__LISTED ENTRIES__.
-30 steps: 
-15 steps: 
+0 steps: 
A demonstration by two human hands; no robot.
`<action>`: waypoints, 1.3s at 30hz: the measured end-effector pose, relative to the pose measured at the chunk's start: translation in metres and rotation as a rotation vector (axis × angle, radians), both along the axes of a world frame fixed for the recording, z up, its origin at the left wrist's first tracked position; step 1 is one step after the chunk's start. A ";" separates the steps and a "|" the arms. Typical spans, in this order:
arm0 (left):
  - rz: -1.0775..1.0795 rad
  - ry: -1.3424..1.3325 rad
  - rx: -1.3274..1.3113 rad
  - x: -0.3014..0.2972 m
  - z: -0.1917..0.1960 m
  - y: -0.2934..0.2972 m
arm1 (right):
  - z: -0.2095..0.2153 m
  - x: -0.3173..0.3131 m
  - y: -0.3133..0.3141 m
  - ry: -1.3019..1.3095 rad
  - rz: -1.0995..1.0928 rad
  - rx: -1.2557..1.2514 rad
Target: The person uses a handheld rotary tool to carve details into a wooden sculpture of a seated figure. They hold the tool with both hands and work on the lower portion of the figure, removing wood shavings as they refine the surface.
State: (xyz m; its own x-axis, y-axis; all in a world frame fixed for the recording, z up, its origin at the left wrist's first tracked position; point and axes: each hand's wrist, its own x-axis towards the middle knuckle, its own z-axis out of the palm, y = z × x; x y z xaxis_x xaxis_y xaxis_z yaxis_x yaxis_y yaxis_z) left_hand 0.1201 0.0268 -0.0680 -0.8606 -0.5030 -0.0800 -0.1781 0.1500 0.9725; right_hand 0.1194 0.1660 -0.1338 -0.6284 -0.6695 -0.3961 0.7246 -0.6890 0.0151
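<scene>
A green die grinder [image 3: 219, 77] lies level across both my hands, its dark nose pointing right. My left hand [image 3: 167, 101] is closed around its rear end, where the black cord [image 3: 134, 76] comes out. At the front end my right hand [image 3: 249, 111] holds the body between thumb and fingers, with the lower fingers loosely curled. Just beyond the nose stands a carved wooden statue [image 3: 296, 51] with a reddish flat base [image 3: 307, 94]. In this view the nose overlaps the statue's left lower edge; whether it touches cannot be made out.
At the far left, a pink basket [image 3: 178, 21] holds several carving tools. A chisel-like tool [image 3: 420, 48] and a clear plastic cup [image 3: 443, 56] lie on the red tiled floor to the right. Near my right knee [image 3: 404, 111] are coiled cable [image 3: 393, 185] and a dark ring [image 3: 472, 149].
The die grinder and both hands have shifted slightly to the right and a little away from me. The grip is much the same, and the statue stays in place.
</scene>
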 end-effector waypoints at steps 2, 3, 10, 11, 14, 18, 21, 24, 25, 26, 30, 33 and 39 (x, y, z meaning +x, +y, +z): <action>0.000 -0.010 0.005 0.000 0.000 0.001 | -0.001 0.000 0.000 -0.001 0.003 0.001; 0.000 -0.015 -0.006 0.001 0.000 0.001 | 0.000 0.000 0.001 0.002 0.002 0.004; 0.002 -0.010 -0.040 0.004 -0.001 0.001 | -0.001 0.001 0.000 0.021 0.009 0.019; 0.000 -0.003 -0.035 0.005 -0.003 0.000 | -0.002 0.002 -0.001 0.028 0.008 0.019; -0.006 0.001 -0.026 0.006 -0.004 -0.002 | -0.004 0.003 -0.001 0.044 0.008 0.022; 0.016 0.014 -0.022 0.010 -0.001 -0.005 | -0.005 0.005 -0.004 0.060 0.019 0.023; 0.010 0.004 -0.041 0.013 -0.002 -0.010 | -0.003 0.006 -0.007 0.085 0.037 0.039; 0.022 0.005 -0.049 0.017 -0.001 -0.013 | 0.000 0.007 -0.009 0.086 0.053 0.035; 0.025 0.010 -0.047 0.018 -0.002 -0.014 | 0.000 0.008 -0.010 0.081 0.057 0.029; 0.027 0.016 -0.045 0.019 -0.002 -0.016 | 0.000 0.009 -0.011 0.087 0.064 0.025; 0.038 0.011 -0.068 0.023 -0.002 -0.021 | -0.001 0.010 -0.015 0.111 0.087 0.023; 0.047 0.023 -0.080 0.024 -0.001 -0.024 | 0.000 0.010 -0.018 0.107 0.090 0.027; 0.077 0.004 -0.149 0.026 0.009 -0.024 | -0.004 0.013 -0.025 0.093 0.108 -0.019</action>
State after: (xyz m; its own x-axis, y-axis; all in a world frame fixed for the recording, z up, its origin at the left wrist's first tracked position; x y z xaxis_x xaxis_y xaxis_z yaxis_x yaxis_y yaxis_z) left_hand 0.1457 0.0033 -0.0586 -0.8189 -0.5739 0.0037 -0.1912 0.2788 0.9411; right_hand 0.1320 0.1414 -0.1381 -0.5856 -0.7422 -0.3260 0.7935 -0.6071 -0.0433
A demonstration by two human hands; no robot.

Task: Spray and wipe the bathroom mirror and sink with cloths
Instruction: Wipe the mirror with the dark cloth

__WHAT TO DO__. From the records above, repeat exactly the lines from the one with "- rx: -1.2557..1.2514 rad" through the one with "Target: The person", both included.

__WRITTEN SOLUTION__.
  - rx: -1.2557..1.2514 rad
Target: The person uses a handheld rotary tool to carve details into a wooden sculpture of a seated figure. They hold the tool with both hands and work on the lower portion of the figure, removing wood shavings as they refine the surface.

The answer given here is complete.